31 - Sore Itu

330 51 5
                                    

Senin, Selasa, Rabu, Kamis, Jum'at, Sabtu, Minggu belajar terus belajar lagi.

Beruntung hari ini guru menyuruh kita untuk pulang lebih cepat. Jadi, masih belum terlalu sore, kita sudah boleh pulang.

"Eunji!!" Suzy berteriak heboh sambil berlari menghampiri gue. Dia loncat kegirangan di depan gue dengan sebuah kertas di tangannya.

Gue langsung memegang kedua bahunya, berusaha menghentikan tingkah histerisnya yang kadang bikin malu. Bagus. Dia berhenti jejingkrakan.

"Ada apa nih, Nona?" tanya gue.

Suzy senyum-senyum. "Parah sih. Gue seneng banget. Dan terima kasih banget sama lo."

"Kok makasih sama gue?"

"Iya." Sahutnya cepat. "Karena lo udah nyemangatin gue semalam, gue akhirnya berhasil untuk mendapatkan nilai 100 untuk fisika sialan ini." Ungkapnya sambil menunjukkan lembar kertas ulangannya di depan wajah gue.

"Wah, congratulation ya," kata gue ikut senang.

"Kalian berdua senang banget, baru dapat uang ya?" Seulgi tiba-tiba hadir di depan kita. Dia ikut tersenyum karena kita berdua senyum-senyum kayak orang gila.

"Nih, si oneng dapet nilai seratus,"

Suzy menempeleng kepala gue. "Kok oneng sih? Kan gue udah dapet nilai seratus!" Protesnya dengan mulut cemberut.

"Wah, hebat-hebat, Zy. Padahal ulangannya susah banget, kan?"

Suzy mengangguk dengan wajah sombong. "Yoi,"

"Lo nunggu jemputan?" tanya Suzy lalu kita bertiga duduk di kursi taman depan sekolah. Tempat biasanya orang-orang menunggu jemputan atau sekedar menunggu parkiran sepi agar mudah saat mengambil motor.

Seulgi mengangguk.

"Supir lo?"

"Bukan. Mr. Park," sahutnya.

Gue dan Suzy mengangguk-angguk.

"Bomi mana dah? Lama banget katanya cuma mau pipis," gue menoleh ke arah pintu lobi sekolah. Tempat tadi gue lewat untuk ke sini.

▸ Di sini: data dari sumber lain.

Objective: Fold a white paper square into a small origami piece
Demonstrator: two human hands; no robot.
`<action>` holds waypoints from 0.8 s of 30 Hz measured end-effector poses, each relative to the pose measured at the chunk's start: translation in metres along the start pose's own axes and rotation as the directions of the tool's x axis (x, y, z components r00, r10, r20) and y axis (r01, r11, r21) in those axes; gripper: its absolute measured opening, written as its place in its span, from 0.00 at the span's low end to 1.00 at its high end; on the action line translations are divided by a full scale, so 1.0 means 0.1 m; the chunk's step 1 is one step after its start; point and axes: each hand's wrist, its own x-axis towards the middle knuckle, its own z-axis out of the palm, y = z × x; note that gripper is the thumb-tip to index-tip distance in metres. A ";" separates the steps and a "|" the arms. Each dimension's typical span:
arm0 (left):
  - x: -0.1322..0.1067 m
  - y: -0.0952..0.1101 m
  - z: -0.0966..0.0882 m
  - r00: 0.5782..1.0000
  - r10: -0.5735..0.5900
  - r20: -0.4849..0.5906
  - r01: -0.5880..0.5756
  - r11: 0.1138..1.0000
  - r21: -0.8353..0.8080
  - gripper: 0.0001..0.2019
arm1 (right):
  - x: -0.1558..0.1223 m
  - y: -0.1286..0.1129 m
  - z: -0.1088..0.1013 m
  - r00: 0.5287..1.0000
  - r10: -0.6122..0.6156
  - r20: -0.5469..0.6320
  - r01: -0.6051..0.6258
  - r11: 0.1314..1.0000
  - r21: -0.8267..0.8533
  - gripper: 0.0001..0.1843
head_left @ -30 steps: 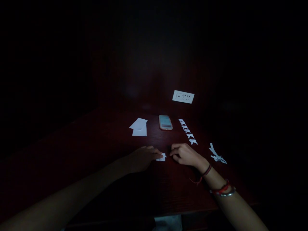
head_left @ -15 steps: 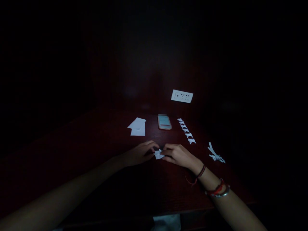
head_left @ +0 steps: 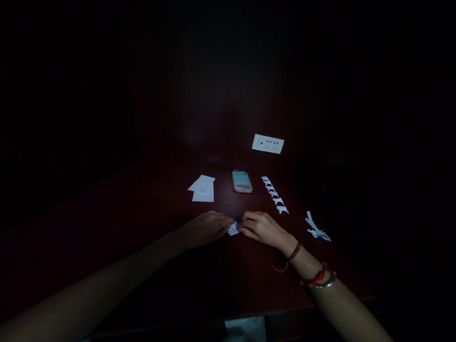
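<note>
A small folded piece of white paper point(head_left: 233, 229) lies at the middle of the dark red table point(head_left: 142, 199), between my two hands. My left hand point(head_left: 208, 228) pinches its left side, fingers bent and drawn together. On the right side, the thumb and fingertips of my right hand point(head_left: 261, 227) close on the paper. The fingertips cover parts of its edges, so the exact folds are hard to make out in the dim light.
Two overlapping white sheets point(head_left: 203, 188) lie beyond my left hand. A phone with a blurred screen point(head_left: 242, 181) is at the back. Several folded paper shapes point(head_left: 273, 194) form a row right of it, with paper strips point(head_left: 317, 229) farther right. A socket point(head_left: 268, 144) is on the wall.
My left hand's fingers have closed in from loosely spread to a pinch on the folded paper. My right fingers have drawn closer together on its other side.
</note>
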 end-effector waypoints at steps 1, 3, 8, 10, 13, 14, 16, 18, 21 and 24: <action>0.00 0.00 0.00 1.000 -0.012 0.000 0.012 1.000 -0.021 0.09 | -0.01 0.00 -0.01 1.000 0.008 0.000 -0.008 0.999 0.034 0.13; -0.01 0.01 -0.02 0.999 -0.047 -0.016 0.045 0.993 -0.106 0.10 | -0.02 0.00 -0.03 1.000 0.022 -0.009 -0.022 0.996 0.085 0.14; 0.02 0.02 -0.06 0.983 -0.178 -0.045 0.138 0.879 -0.456 0.10 | 0.01 -0.04 -0.02 0.993 0.075 -0.087 -0.049 0.962 0.267 0.12; 0.04 0.03 -0.07 0.976 -0.218 -0.025 0.162 0.795 -0.585 0.10 | 0.04 -0.05 -0.01 0.978 0.167 -0.128 -0.104 0.912 0.396 0.11; 0.06 0.04 -0.06 0.959 -0.281 -0.019 0.190 0.695 -0.693 0.11 | 0.07 -0.04 0.04 0.927 0.362 -0.104 -0.220 0.745 0.629 0.12; 0.06 0.04 -0.06 0.953 -0.303 -0.015 0.204 0.676 -0.708 0.12 | 0.08 -0.03 0.07 0.908 0.415 -0.059 -0.253 0.655 0.712 0.14; 0.05 0.04 -0.04 0.940 -0.340 0.013 0.253 0.672 -0.696 0.14 | 0.10 -0.02 0.11 0.880 0.469 0.075 -0.308 0.443 0.842 0.18; 0.04 0.04 -0.03 0.933 -0.356 0.046 0.311 0.738 -0.599 0.16 | 0.10 -0.02 0.16 0.857 0.466 0.220 -0.370 0.261 0.891 0.21; 0.00 0.08 -0.03 0.936 -0.351 0.030 0.344 0.890 -0.299 0.17 | 0.09 -0.01 0.21 0.803 0.476 0.359 -0.486 0.175 0.856 0.21; -0.02 0.14 -0.06 0.968 -0.249 -0.034 0.246 0.967 -0.068 0.13 | 0.07 0.00 0.21 0.787 0.514 0.342 -0.556 0.350 0.754 0.18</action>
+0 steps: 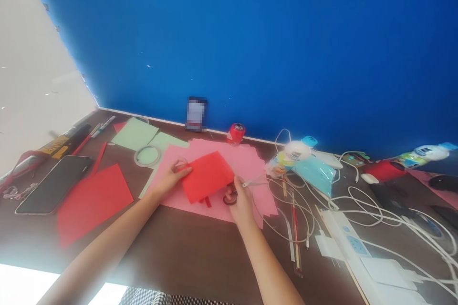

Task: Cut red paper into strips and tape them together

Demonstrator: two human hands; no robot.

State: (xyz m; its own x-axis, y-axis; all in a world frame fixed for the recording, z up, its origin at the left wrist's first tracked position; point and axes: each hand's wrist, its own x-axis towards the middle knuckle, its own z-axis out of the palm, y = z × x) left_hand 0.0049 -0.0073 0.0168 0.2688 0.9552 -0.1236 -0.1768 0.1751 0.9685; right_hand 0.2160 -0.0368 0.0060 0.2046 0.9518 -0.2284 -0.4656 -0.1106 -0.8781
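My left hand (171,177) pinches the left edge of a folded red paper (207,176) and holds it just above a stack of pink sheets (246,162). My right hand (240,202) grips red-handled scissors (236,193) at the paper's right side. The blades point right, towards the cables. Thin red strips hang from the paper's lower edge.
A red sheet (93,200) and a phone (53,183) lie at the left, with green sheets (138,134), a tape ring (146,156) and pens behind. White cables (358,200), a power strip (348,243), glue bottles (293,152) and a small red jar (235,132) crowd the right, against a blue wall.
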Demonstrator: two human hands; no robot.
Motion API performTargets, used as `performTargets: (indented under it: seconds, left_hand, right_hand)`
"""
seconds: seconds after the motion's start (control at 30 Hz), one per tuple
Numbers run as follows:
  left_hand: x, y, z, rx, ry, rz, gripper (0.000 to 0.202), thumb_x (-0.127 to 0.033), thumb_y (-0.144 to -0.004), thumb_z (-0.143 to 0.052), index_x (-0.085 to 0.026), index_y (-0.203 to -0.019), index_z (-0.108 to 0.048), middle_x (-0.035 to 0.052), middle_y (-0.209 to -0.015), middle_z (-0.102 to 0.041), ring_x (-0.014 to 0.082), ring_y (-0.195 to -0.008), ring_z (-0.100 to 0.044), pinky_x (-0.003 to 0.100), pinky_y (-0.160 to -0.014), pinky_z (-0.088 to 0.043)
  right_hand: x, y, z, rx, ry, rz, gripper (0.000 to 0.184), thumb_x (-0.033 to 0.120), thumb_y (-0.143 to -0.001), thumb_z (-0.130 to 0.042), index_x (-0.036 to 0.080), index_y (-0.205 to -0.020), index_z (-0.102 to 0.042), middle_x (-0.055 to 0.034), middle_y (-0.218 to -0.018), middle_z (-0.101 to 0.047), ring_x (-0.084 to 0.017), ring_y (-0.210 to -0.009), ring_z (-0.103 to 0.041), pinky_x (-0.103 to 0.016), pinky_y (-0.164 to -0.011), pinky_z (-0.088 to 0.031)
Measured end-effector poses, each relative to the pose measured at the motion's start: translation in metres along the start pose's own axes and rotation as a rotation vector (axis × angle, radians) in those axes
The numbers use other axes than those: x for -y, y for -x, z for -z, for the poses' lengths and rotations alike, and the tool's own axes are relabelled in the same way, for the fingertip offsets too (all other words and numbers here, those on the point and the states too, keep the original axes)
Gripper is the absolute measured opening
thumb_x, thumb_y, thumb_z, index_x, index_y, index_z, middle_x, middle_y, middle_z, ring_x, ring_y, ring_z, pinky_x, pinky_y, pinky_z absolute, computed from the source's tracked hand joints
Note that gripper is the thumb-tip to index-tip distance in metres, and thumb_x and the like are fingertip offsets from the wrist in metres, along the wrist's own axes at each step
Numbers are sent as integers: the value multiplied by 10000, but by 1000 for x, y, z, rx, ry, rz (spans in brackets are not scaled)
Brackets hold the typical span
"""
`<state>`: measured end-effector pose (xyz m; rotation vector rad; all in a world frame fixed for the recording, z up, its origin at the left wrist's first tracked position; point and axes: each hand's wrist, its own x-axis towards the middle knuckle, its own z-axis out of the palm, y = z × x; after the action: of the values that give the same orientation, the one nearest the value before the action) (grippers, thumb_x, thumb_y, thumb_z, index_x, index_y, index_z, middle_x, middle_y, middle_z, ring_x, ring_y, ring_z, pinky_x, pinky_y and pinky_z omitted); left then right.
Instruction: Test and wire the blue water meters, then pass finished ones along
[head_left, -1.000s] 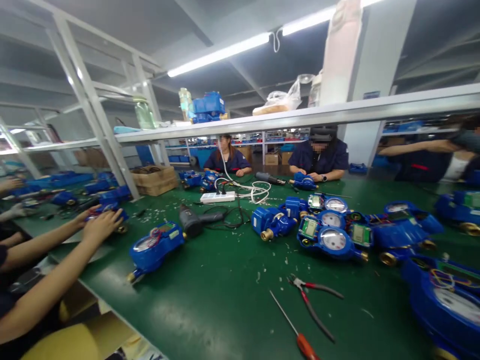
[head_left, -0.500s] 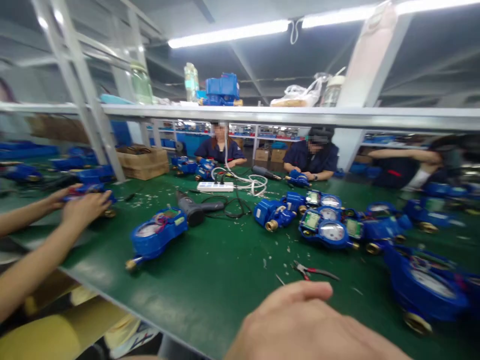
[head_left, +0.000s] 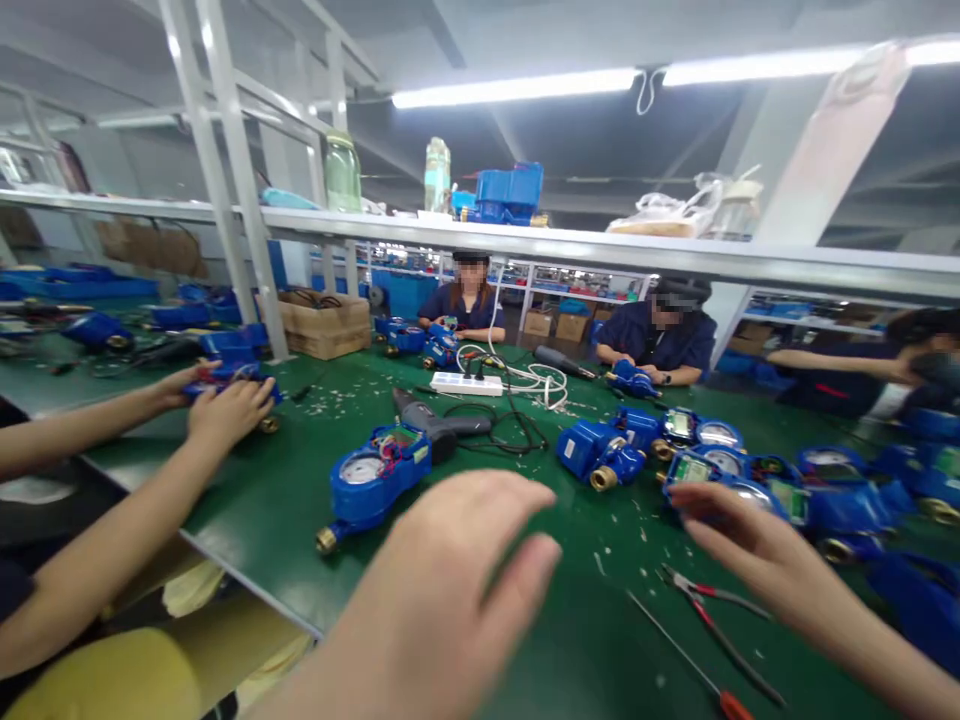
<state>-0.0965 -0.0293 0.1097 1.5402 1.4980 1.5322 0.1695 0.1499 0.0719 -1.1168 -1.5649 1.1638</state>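
Screwdriver [head_left: 733, 706] uncovered, left hand [head_left: 457, 565], right hand [head_left: 766, 542] both visible

Bare left hand [head_left: 457, 570]: thumb parted from curved fingers, above the green bench [head_left: 585, 640]
Bare right hand [head_left: 742, 530]: fingers extended leftward
Blue meter with round white dial [head_left: 379, 492]: just beyond the left hand
Red-and-grey-handled metal pliers [head_left: 684, 584]: near the right hand
Orange-red-handled slim screwdriver [head_left: 733, 706]: between the hands
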Motion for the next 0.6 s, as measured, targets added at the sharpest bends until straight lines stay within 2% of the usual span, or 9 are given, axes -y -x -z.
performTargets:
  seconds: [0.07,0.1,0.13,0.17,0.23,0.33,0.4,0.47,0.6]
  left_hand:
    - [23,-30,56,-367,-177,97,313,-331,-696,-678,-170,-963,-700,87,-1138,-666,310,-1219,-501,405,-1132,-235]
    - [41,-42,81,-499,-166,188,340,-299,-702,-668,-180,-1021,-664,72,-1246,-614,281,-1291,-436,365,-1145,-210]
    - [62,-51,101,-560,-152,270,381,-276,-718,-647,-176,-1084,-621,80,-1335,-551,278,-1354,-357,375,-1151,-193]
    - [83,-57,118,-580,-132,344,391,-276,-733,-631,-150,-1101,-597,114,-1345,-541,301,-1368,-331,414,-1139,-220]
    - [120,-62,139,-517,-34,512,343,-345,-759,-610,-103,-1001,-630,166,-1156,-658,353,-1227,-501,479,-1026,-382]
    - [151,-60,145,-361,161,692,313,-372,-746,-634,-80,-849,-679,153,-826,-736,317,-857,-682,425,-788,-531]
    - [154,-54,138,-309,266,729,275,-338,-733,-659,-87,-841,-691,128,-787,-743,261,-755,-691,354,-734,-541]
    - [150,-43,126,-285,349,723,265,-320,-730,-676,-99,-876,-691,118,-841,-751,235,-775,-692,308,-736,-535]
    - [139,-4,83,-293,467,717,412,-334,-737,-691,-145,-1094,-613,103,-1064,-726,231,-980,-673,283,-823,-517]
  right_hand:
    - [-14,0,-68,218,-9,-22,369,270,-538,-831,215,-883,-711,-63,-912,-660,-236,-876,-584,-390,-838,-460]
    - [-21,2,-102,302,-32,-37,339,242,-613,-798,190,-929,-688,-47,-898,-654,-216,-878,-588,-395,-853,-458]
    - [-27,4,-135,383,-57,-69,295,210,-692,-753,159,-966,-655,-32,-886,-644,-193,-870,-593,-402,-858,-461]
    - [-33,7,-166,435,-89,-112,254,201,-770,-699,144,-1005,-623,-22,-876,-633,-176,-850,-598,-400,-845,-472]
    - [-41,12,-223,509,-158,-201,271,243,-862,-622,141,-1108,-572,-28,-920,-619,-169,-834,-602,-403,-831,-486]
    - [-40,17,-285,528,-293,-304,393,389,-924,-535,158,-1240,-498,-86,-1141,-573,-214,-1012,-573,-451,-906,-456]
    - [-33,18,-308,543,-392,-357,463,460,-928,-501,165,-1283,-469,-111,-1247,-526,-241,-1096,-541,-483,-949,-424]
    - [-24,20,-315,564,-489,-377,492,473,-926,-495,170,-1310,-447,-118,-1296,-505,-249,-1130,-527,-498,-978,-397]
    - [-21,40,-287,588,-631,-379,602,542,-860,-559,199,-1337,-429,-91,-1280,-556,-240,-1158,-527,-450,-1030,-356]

"Kenapa nungguin Bomi? Emang lo pulang bareng?" tanya Suzy yang tiba-tiba ditangannya sudah memegang Wafer Cokelat.

Gue menggeleng. "Kita janjian mau ke toko buku sebelah. Mau beli alat tulis,"

"Diiih, kok gue gak diajak?" pekik Seulgi dengan betenya.

"Eh, ya ikut aja kalau mau mah. Tapi bukannya lo udah mau dijemput? Eh, kok dijemput sih ya? Ya, pokoknya kalau mau ikut, ikut aja. Lo juga, Zy. Hera juga dah. Krystal juga." ujar gue tebata-bata.

"Ogah ah, gue mau maskeran di rumah. Gue mau berterima kasih pada diri gue sendiri karena telah berhasil meraih nilai seratus di ulangan fisika." Tawanya menggelegar.

"Dih, gue doain masker lo retak,"

Seulgi tertawa. "Nanti malam kita gangguin aja dia sampai bikin dia teriak. Pecah deh," sarannya.

"Hehe, boleh dicoba,"

Ponsel Seulgi tiba-tiba berdering. Awalnya dia terlihat senang, namun kemudian berubah khawatir, dan bahkan kini wajahnya jadi pucat. Dia gak mengatakan apapun, tapi langsung berdiri. Dan tepat ketika itu, Chanyeol datang di depannya. Seakan langsung tahu apa yang terjadi.

Seulgi tiba-tiba jadi terisak. Gue dan Suzy yang gak tahu apa-apa langsung ikutan berdiri panik.

"Iya, iya. Duh, jangan nangis dong." Kata Chanyeol berusaha menghapus air mata Seulgi. Namun bukannya berhenti, nampaknya Seulgi malah makin menangis.